Task requirements: Reproduce verbatim, line by line, everything from the line containing "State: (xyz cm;" to the last line of the listing below; add nothing.

Supplied information:
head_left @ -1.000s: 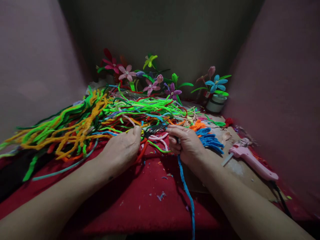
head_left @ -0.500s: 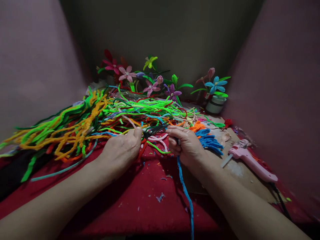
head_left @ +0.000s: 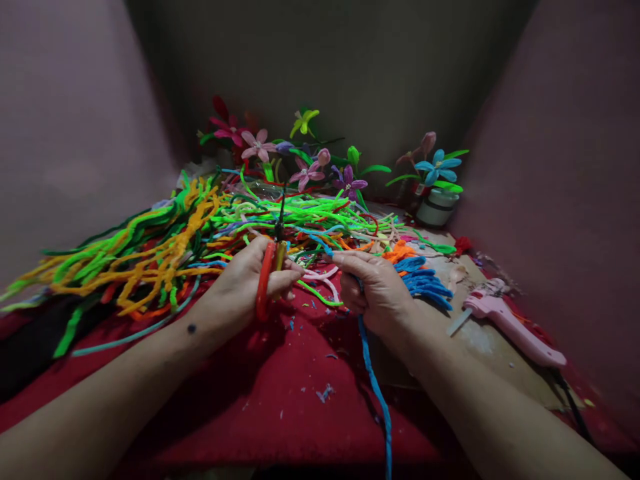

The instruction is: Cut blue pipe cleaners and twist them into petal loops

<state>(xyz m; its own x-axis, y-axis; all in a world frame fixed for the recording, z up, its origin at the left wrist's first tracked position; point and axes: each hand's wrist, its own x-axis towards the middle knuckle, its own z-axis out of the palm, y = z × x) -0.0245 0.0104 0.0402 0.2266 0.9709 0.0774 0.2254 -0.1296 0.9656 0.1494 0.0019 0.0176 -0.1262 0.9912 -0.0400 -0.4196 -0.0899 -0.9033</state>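
Note:
My left hand (head_left: 245, 283) is closed on a pair of scissors (head_left: 263, 283) with red-orange handles, whose dark blades point up and away. In my right hand (head_left: 375, 283), thumb and fingers pinch a blue pipe cleaner (head_left: 373, 380). Its short end sticks out past my fingertips, and the long part hangs down over the table's front edge. Just beyond my right hand lies a bundle of blue pipe cleaner pieces (head_left: 425, 283), with orange pieces (head_left: 399, 252) behind it.
Green pipe cleaners (head_left: 300, 213) and orange-yellow ones (head_left: 165, 257) are heaped across the left and middle. A pink glue gun (head_left: 515, 327) lies on cardboard (head_left: 487, 360) at right. Pipe-cleaner flowers (head_left: 305, 175) stand at the back, beside a small jar (head_left: 437, 208). Scraps dot the red cloth (head_left: 280, 413).
The scissors have swung from pointing right, beside the blue pipe cleaner, to pointing upward as my left hand turned. My right hand keeps its pinch, and the pipe cleaner's end now shows.

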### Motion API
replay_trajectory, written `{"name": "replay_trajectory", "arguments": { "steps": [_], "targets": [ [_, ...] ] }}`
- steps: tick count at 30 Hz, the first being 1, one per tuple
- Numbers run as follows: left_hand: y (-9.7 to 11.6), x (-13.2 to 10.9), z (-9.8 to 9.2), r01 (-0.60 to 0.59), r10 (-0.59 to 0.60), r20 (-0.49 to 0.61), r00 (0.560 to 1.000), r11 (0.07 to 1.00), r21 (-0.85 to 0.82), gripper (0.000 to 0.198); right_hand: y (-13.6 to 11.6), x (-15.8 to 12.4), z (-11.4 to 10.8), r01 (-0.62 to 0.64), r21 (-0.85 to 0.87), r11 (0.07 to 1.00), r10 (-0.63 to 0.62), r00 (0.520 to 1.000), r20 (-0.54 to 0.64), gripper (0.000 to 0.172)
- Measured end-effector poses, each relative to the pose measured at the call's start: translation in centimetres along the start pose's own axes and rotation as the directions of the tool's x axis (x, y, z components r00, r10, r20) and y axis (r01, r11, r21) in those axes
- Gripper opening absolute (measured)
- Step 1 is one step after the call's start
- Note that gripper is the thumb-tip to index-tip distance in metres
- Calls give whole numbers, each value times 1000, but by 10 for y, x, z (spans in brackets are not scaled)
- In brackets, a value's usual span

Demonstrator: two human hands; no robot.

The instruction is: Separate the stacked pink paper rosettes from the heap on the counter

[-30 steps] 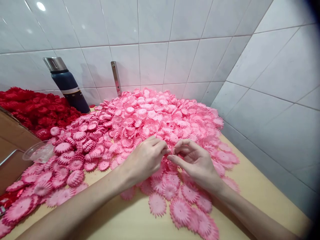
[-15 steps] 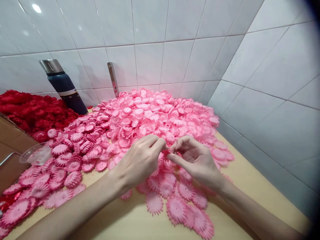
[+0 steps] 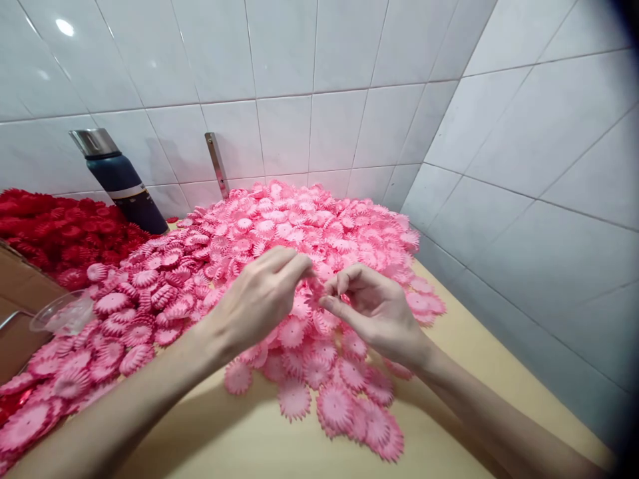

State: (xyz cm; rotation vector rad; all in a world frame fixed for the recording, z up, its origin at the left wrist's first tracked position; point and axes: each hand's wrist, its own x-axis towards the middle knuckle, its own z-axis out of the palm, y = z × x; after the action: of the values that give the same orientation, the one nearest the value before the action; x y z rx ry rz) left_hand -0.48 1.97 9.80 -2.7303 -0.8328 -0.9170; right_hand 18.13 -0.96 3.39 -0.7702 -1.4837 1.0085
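A large heap of pink pleated flower discs [image 3: 299,226] covers the tan table [image 3: 259,446]. Over the heap's near side my left hand [image 3: 254,303] and my right hand [image 3: 372,309] meet at the fingertips. Both pinch the same small pink flower piece [image 3: 315,293] between thumb and forefinger. The piece is mostly hidden by my fingers. Loose discs lie flat under my wrists.
A pile of red flower discs [image 3: 60,233] lies at the far left beside a dark blue flask [image 3: 122,183] with a steel cap. A clear plastic cup [image 3: 62,313] lies at the left by a brown box [image 3: 20,313]. White tiled walls close the back and right.
Both hands have lifted a little and shifted left, still pinching together. The left fingertips have pulled slightly away from the right ones.
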Motion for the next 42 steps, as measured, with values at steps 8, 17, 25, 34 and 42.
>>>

Worked solution:
State: (xyz cm; rotation vector rad; all in a world frame fixed for the recording, z up, its origin at the left wrist's first tracked position; point and axes: each hand's wrist, its own x-axis towards the middle knuckle, its own z-axis out of the palm, y = z × x; after the action: of the values that give the same orientation, the one nearest the value before the action; x y z rx ry rz) left_hand -0.48 1.97 9.80 -2.7303 -0.8328 -0.9170; right_hand 18.13 -0.96 3.39 -0.7702 -1.4837 1.0085
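A large heap of pink pleated flower discs [image 3: 299,226] covers the tan table [image 3: 259,446]. Over the heap's near side my left hand [image 3: 254,303] and my right hand [image 3: 372,309] meet at the fingertips. Both pinch the same small pink flower piece [image 3: 315,293] between thumb and forefinger. The piece is mostly hidden by my fingers. Loose discs lie flat under my wrists.
A pile of red flower discs [image 3: 60,233] lies at the far left beside a dark blue flask [image 3: 122,183] with a steel cap. A clear plastic cup [image 3: 62,313] lies at the left by a brown box [image 3: 20,313]. White tiled walls close the back and right.
Both hands have lifted a little and shifted left, still pinching together. The left fingertips have pulled slightly away from the right ones.
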Motion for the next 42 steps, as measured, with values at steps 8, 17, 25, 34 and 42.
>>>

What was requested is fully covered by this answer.